Work order: Repeat word for word the opening stretch of the entries, from the first line through the line containing "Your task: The".

Source data:

%%

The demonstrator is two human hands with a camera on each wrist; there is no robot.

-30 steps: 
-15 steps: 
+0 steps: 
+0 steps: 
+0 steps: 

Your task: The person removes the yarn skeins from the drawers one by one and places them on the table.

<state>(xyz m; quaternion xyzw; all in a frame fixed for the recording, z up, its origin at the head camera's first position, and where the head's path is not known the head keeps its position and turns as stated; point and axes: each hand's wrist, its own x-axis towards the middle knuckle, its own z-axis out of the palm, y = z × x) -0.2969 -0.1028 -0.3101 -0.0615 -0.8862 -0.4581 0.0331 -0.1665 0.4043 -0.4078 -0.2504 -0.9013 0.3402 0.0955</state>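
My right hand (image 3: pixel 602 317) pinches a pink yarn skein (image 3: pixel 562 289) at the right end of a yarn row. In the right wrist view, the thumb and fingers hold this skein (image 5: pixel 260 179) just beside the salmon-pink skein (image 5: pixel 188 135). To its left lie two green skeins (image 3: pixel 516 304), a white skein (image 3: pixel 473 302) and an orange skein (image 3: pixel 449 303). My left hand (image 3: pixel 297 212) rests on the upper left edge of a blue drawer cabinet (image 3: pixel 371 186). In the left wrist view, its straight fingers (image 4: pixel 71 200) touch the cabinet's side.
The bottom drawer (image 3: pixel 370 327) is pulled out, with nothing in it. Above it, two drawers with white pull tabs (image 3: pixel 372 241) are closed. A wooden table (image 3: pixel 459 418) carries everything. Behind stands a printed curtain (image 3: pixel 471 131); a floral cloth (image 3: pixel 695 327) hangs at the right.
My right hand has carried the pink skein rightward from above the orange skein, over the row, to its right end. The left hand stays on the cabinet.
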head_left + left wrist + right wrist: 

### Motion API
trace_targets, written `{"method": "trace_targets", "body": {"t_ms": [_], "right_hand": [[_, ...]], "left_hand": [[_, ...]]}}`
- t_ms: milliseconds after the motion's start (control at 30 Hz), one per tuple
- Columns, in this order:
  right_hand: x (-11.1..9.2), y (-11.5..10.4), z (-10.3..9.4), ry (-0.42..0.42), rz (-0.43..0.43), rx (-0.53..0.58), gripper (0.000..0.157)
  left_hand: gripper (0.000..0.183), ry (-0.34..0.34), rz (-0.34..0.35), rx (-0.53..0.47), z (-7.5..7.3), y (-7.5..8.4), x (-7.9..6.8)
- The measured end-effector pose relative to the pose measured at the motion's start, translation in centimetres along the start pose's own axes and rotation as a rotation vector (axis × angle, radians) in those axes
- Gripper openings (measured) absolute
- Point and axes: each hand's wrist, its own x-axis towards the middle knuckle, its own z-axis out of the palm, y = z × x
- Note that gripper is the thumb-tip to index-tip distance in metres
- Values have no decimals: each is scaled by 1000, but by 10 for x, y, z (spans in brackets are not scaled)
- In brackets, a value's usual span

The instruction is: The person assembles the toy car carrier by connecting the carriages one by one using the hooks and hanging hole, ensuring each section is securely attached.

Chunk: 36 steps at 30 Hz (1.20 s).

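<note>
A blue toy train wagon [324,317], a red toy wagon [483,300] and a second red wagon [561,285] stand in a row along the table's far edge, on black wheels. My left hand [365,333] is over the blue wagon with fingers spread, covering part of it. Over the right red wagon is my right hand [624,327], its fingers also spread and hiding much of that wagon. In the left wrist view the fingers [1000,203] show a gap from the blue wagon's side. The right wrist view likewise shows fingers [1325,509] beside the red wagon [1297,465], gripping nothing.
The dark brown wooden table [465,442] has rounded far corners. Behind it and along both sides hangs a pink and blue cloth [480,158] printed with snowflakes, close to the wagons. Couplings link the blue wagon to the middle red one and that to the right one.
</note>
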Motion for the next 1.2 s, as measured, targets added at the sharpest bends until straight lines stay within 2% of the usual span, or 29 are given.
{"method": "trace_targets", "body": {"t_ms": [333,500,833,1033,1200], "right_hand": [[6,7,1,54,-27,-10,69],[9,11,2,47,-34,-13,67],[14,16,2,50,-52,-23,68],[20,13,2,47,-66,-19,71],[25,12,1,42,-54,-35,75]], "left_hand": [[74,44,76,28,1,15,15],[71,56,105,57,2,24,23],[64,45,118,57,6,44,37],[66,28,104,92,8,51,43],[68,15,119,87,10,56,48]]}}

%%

Output for this exercise:
The demonstrator is two human hands with a camera on each wrist; there is no robot.

-30 steps: 
-15 steps: 
+0 steps: 
+0 steps: 
+0 steps: 

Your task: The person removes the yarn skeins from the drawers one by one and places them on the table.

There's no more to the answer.